→ REQUIREMENT: Type again, exactly, the lines below from the start through the line that includes "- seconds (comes".

→ DATA LISTING:
=-=-=
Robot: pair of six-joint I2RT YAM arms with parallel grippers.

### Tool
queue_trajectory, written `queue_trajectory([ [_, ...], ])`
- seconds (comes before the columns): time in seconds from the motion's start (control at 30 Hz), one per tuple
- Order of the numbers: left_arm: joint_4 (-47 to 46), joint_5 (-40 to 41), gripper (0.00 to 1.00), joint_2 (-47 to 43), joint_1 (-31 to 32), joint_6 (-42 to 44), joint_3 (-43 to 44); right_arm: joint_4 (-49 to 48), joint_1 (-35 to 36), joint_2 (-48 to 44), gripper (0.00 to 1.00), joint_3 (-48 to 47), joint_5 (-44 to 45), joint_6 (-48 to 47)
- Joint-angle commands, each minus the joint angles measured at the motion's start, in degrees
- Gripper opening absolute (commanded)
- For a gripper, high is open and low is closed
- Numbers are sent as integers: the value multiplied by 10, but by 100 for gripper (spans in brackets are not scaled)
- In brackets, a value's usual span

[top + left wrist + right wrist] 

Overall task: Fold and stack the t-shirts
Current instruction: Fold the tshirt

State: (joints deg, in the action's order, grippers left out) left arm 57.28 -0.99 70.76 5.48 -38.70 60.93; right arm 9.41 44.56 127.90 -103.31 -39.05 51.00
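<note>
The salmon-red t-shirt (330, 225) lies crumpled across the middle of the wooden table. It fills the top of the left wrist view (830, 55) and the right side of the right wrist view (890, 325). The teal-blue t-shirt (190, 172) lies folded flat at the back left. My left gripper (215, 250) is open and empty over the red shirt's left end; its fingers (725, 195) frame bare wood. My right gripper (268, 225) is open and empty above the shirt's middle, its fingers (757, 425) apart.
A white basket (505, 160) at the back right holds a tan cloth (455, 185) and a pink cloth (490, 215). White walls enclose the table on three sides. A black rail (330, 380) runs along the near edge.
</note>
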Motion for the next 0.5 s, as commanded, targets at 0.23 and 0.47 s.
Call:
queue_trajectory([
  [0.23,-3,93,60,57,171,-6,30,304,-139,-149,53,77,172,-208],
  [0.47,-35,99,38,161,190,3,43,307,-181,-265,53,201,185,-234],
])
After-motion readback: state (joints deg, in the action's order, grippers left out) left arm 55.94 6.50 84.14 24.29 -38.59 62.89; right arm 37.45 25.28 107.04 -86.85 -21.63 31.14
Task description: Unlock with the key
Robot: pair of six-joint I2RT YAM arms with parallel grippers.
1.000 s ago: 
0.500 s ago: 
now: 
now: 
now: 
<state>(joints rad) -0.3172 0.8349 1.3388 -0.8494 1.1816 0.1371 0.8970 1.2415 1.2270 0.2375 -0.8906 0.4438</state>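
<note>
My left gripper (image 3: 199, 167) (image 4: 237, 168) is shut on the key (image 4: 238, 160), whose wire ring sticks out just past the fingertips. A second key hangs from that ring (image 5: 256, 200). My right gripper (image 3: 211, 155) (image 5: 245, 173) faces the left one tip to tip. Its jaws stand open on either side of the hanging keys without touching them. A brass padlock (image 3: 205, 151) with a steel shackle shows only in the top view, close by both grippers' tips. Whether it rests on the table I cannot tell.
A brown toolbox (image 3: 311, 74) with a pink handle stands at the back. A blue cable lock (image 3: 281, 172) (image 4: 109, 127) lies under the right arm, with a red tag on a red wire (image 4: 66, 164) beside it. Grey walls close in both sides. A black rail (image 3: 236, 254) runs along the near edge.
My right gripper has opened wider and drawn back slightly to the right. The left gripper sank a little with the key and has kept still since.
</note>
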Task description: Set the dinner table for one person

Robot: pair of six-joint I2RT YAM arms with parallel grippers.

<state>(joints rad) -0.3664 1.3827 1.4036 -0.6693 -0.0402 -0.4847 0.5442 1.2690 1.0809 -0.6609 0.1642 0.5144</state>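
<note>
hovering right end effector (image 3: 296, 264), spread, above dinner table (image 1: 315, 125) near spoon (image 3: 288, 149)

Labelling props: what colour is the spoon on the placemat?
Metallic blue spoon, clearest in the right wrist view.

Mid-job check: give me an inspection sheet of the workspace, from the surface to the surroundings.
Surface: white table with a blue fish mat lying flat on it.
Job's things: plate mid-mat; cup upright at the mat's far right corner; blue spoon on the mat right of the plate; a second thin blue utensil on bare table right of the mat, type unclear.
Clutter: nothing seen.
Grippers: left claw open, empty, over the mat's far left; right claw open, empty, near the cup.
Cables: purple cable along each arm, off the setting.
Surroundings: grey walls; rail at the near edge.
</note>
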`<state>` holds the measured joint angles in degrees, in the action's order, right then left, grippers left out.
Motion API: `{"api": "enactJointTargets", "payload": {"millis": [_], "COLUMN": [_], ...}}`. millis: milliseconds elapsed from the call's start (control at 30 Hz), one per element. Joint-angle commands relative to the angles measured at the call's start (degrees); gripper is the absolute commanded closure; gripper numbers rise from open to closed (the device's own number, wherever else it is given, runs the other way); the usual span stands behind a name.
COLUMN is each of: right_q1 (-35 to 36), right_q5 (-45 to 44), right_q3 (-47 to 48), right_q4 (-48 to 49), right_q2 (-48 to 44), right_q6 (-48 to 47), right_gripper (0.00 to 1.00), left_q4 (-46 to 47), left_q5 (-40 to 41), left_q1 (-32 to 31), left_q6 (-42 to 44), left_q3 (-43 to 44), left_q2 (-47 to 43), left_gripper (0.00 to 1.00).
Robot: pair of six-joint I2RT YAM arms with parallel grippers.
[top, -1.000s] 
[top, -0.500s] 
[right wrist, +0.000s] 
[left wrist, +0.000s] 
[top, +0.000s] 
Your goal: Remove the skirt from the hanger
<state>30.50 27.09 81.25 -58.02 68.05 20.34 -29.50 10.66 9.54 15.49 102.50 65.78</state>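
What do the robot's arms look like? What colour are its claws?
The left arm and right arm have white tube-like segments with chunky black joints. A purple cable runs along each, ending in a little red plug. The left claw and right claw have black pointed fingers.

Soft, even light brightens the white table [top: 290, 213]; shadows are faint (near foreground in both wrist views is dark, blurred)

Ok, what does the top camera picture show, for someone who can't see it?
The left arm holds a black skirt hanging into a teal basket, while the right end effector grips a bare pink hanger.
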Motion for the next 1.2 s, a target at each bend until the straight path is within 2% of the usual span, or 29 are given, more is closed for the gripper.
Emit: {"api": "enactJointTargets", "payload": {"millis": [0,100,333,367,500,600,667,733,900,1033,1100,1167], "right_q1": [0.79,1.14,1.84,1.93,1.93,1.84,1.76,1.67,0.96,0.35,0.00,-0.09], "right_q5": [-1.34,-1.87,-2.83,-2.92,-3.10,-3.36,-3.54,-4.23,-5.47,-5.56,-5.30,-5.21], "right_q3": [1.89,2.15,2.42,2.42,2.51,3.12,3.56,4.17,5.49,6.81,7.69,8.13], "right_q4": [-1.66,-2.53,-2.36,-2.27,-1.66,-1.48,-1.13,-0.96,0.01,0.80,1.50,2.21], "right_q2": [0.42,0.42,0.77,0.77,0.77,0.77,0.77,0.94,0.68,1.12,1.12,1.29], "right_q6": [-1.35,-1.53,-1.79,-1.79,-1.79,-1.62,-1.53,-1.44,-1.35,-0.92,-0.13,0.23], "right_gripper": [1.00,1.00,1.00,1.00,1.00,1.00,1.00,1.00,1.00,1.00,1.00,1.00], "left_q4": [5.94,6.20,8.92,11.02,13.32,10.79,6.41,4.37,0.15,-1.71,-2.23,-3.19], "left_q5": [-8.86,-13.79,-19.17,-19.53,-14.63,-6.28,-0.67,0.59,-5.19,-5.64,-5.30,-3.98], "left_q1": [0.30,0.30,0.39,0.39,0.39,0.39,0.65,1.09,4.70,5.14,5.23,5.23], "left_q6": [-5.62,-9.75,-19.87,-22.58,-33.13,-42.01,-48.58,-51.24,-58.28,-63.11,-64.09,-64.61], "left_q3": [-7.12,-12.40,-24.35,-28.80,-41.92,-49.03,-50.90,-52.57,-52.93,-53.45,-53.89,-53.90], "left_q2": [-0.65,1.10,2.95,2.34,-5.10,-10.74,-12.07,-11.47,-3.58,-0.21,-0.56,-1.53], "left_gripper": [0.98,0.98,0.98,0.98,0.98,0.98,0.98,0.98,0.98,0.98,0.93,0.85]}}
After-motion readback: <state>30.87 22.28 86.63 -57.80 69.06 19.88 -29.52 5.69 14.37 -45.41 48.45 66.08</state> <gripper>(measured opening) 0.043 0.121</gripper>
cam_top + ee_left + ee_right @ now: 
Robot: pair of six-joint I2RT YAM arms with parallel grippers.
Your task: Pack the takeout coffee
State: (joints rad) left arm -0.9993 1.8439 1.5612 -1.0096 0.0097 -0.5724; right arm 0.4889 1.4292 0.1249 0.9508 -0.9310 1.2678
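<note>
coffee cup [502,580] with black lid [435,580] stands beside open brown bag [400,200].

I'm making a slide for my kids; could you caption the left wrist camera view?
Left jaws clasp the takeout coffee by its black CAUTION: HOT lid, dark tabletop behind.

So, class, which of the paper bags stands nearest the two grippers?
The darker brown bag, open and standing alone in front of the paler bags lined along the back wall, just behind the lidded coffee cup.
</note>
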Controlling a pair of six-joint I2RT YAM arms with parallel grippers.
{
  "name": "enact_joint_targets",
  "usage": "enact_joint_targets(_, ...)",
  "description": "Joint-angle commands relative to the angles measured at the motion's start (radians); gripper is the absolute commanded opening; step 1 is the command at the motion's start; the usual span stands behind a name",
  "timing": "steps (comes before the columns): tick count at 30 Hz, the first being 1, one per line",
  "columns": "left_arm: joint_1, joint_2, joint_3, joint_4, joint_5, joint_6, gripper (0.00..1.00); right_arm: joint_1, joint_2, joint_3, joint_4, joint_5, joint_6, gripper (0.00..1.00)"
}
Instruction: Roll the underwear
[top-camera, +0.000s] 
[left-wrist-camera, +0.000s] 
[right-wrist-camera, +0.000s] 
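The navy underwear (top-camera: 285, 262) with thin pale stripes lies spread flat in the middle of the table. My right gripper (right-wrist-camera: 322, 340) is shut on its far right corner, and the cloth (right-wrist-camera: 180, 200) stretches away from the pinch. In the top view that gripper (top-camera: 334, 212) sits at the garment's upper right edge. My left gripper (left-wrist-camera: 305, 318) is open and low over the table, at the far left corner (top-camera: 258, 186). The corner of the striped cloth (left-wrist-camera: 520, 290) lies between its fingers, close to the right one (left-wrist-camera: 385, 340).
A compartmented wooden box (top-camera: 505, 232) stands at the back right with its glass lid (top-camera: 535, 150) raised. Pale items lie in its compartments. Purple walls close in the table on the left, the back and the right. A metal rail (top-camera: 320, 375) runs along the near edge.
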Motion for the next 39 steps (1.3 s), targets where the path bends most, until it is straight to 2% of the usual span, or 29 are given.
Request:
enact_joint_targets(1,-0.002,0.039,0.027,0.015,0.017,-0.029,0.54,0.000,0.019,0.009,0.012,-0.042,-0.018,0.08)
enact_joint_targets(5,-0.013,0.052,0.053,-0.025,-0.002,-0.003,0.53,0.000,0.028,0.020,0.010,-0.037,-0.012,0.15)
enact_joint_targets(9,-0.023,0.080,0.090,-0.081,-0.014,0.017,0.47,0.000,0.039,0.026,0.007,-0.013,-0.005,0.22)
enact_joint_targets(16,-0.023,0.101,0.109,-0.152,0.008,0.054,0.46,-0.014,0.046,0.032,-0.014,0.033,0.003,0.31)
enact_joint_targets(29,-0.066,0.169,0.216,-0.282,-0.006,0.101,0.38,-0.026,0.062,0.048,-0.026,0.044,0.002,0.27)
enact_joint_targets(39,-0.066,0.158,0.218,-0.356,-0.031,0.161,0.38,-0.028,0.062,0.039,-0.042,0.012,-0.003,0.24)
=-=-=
→ SOLUTION FOR THIS PROBLEM:
Robot: pair of six-joint I2RT YAM arms with parallel grippers.

### Tool
queue_trajectory, written `queue_trajectory([ [_, ...], ])`
- seconds (comes before the columns): time in seconds from the motion's start (control at 30 Hz), one per tuple

The response to this exercise is now complete.